*ASSIGNMENT*
Find every line below with the word "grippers" in it, and copy each one.
☆ ☆ ☆ ☆ ☆
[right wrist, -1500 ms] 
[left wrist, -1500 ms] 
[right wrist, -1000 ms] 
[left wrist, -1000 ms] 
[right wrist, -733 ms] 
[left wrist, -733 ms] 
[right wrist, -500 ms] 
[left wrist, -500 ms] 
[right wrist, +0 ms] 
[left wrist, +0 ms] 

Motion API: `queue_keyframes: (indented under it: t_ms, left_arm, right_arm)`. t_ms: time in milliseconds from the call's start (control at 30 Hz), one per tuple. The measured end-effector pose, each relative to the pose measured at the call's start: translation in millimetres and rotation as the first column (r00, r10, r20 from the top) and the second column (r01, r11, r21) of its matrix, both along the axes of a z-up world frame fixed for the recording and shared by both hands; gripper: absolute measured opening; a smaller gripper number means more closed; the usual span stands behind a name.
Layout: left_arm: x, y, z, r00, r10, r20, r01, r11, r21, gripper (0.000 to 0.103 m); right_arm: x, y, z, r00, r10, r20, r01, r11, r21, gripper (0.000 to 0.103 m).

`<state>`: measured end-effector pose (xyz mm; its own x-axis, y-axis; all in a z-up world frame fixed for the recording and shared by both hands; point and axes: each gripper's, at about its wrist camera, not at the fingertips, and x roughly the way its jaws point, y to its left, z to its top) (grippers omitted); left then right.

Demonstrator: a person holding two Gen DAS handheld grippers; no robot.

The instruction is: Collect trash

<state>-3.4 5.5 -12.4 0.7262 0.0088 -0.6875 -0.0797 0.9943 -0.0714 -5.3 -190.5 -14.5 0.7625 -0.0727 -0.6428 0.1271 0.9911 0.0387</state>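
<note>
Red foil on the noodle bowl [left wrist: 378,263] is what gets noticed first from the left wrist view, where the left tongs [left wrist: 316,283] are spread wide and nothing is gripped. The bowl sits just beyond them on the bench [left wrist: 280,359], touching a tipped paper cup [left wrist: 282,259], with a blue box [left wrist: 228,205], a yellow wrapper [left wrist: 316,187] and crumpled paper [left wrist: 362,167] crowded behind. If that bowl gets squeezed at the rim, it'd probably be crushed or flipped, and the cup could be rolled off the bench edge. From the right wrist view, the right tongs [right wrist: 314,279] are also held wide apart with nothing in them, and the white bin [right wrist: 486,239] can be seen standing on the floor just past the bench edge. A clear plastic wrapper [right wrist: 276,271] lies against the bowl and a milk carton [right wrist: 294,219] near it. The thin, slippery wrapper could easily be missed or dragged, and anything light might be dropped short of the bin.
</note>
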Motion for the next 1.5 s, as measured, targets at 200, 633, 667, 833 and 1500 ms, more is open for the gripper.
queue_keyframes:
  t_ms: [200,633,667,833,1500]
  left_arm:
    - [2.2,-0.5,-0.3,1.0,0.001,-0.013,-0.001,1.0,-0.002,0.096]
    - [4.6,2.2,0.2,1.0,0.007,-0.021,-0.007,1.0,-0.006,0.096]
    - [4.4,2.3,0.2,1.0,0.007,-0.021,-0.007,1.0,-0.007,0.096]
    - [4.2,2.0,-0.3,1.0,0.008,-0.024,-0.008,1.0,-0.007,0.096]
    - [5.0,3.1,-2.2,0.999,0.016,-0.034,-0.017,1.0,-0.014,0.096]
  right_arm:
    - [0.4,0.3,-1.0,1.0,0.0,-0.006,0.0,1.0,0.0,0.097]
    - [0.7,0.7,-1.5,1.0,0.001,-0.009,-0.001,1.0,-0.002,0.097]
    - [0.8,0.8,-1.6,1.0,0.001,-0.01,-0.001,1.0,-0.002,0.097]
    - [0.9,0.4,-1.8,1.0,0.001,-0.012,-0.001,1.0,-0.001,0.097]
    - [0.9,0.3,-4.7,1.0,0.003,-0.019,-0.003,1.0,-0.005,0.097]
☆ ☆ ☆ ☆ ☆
*RESPONSE AREA*
`<state>`: measured end-effector pose (xyz mm; its own x-axis, y-axis; all in a z-up world frame fixed for the recording and shared by both hands; point and axes: each gripper's, at about its wrist camera, not at the fingertips, and x roughly the way its jaws point, y to its left, z to its top) (grippers omitted); left then right.
Demonstrator: a person holding two Gen DAS handheld grippers; no robot.

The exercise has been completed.